* **ACTIVITY**
The output should be identical to the entries that follow.
*** DATASET CONTENT Section Begins ***
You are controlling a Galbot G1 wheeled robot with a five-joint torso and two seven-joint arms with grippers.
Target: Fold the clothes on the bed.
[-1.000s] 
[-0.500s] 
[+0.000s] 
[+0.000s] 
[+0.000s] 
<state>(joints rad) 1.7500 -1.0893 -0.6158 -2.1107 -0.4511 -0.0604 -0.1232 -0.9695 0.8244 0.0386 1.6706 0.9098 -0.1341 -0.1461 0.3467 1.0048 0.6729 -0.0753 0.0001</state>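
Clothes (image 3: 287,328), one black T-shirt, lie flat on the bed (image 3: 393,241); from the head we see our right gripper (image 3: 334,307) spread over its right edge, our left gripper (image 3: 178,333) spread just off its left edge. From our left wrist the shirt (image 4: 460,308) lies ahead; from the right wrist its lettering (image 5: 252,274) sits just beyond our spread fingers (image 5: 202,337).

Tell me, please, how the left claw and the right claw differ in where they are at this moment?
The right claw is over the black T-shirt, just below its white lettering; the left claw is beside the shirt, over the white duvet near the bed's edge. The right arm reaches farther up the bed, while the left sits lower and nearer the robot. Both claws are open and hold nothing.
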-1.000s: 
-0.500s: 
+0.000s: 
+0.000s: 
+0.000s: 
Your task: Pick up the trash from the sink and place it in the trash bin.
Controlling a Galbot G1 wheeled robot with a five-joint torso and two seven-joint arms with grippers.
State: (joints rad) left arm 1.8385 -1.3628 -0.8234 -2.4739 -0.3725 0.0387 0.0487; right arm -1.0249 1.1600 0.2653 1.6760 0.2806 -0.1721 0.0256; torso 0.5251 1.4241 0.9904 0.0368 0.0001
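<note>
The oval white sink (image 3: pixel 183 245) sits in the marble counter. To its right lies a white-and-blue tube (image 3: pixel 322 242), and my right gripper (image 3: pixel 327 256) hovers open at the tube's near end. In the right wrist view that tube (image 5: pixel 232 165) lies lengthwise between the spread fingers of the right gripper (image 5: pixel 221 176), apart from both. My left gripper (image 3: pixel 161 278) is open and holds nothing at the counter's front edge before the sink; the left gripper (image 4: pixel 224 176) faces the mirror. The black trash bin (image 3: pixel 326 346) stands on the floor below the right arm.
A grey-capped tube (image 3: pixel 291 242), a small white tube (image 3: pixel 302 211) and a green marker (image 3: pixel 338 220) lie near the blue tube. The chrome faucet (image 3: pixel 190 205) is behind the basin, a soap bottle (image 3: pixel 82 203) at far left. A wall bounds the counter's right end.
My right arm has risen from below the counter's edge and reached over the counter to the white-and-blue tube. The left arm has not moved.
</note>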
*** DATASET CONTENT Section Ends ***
* **OUTPUT BELOW**
You are controlling a Galbot G1 wheeled robot with a five-joint torso and two seven-joint arms with grippers.
Target: Fold the clothes on the bed.
[-1.000s] 
[-0.500s] 
[+0.000s] 
[+0.000s] 
[+0.000s] 
<state>(joints rad) 1.7500 -1.0893 -0.6158 -2.1107 -0.4511 -0.0604 -0.1232 -0.9695 0.8244 0.0386 1.6706 0.9098 -0.1341 -0.1461 0.3467 1.0048 0.6729 -0.0753 0.0001</state>
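Clothes (image 3: 287,328), one black T-shirt, lie flat on the bed (image 3: 393,241); from the head we see our right gripper (image 3: 334,307) spread over its right edge, our left gripper (image 3: 178,333) spread just off its left edge. From our left wrist the shirt (image 4: 460,308) lies ahead; from the right wrist its lettering (image 5: 252,274) sits just beyond our spread fingers (image 5: 202,337).

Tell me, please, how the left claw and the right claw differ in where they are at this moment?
The right claw is over the black T-shirt, just below its white lettering; the left claw is beside the shirt, over the white duvet near the bed's edge. The right arm reaches farther up the bed, while the left sits lower and nearer the robot. Both claws are open and hold nothing.
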-1.000s: 
-0.500s: 
+0.000s: 
+0.000s: 
+0.000s: 
Your task: Pick up the trash from the sink and place it in the trash bin.
Controlling a Galbot G1 wheeled robot with a five-joint torso and two seven-joint arms with grippers.
State: (joints rad) left arm 1.8385 -1.3628 -0.8234 -2.4739 -0.3725 0.0387 0.0487; right arm -1.0249 1.1600 0.2653 1.6760 0.2806 -0.1721 0.0256; torso 0.5251 1.4241 0.9904 0.0368 0.0001
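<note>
The oval white sink (image 3: pixel 183 245) sits in the marble counter. To its right lies a white-and-blue tube (image 3: pixel 322 242), and my right gripper (image 3: pixel 327 256) hovers open at the tube's near end. In the right wrist view that tube (image 5: pixel 232 165) lies lengthwise between the spread fingers of the right gripper (image 5: pixel 221 176), apart from both. My left gripper (image 3: pixel 161 278) is open and holds nothing at the counter's front edge before the sink; the left gripper (image 4: pixel 224 176) faces the mirror. The black trash bin (image 3: pixel 326 346) stands on the floor below the right arm.
A grey-capped tube (image 3: pixel 291 242), a small white tube (image 3: pixel 302 211) and a green marker (image 3: pixel 338 220) lie near the blue tube. The chrome faucet (image 3: pixel 190 205) is behind the basin, a soap bottle (image 3: pixel 82 203) at far left. A wall bounds the counter's right end.
My right arm has risen from below the counter's edge and reached over the counter to the white-and-blue tube. The left arm has not moved.
</note>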

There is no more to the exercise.